Höhen und Tiefen im Schmallenberger Sauerland

Dass das Sauerland ein Mittelgebirge mit ordentlichen Steigungen und Gefällen ist, weiß jeder, der die Laufberichte auf M4You regelmäßig verfolgt.  Der Plettenberger P-Weg zum Beispiel oder der Biggesee-Marathon, von dem ich zuletzt im Juni berichtete, weisen ein durchaus anspruchsvolles Profil auf. So auch der Rothaarsteig-Marathon, der seine etwa 300 Marathonläufer über 838 Höhenmeter schickt. Auch die Halbmarathonläufer, die mit knapp 600 Finishern den Großteil der Teilnehmer stellen, müssen immerhin mehr als 400 Höhenmeter bewältigen.
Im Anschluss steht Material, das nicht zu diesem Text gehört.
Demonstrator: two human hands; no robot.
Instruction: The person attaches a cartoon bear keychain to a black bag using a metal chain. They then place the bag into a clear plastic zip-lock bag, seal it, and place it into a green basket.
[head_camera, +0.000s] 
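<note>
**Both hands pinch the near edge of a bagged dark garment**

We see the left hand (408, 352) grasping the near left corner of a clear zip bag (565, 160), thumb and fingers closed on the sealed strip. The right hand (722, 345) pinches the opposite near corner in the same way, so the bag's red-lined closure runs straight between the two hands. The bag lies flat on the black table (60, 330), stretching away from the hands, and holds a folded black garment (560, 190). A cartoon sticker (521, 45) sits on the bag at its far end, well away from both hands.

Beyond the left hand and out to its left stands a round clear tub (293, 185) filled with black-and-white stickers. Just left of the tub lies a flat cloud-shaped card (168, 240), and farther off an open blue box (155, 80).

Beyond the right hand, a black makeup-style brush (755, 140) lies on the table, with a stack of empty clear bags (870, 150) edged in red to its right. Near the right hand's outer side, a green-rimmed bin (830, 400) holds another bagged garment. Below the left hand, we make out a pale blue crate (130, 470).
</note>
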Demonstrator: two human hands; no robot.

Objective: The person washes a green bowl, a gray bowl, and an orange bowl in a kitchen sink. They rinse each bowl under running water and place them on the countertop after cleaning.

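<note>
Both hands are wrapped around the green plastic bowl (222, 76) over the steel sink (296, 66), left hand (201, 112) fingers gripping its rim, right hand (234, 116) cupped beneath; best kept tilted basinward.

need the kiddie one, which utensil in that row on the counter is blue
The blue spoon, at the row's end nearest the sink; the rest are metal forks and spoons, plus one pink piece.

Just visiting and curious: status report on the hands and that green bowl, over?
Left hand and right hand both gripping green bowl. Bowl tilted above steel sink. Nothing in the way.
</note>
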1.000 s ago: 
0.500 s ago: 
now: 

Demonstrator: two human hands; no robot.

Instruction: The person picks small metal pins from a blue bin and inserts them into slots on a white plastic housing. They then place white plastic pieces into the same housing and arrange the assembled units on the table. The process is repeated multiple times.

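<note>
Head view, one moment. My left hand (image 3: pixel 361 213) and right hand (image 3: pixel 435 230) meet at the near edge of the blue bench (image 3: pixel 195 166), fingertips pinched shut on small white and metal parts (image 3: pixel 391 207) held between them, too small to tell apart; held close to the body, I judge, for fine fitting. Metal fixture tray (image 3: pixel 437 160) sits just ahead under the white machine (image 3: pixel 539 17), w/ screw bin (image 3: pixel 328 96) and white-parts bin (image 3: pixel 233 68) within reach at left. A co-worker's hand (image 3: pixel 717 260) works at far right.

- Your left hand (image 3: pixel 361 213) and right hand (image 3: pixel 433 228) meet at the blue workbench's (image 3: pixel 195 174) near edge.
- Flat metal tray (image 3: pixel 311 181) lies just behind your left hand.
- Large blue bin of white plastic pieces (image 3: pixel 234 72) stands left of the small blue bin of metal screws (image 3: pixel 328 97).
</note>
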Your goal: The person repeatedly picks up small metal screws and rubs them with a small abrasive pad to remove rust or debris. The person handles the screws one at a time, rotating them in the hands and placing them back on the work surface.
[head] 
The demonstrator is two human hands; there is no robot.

Kein Grund also, „Höhen und Tiefen“ im Titel des Berichtes extra hervorzuheben. Vielmehr geht es um die vor, während und nach dem Lauf erlebten Höhen und Tiefen, die ich heute besonders stark wahrgenommen habe. Natürlich überwiegen die Höhen, soviel sei hier schon verraten.

 

Erster Höhepunkt: Die Veranstaltungs-Location

 

Treffpunkt ist der Sportplatz Schmallenberg-Fleckenberg. Parkplätze gibt es fußläufig für diejenigen, die sehr zeitig anreisen. Alle anderen werden zumindest nach dem Lauf mit einem Shuttle zu weiter entfernten Parkplätzen gebracht.  In der Veranstaltungshalle am Sportplatz kann die Startnummer in Empfang genommen werden sowie das Starter-Kit. Darin enthalten ein Paar Laufsocken oder wahlweise Laufkompressionsstrümpfe des Hauptsponsors Falke. Also gilt: “Zeigt her Eure …“ … Wade, denn die wird vermessen, um den passenden Strumpf zu finden. Daher bildet sich eine kleine Schlange. Ich stelle mich nicht an, denn ich habe von dem Angebot Gebrauch gemacht, mir die Strümpfe schon vorher schicken zu lassen. Gegenwert der Strümpfe mindestens 20 €, und das bei einer Startgebühr von einmalig niedrigen 34 €, wenn man sich rechtzeitig anmeldet.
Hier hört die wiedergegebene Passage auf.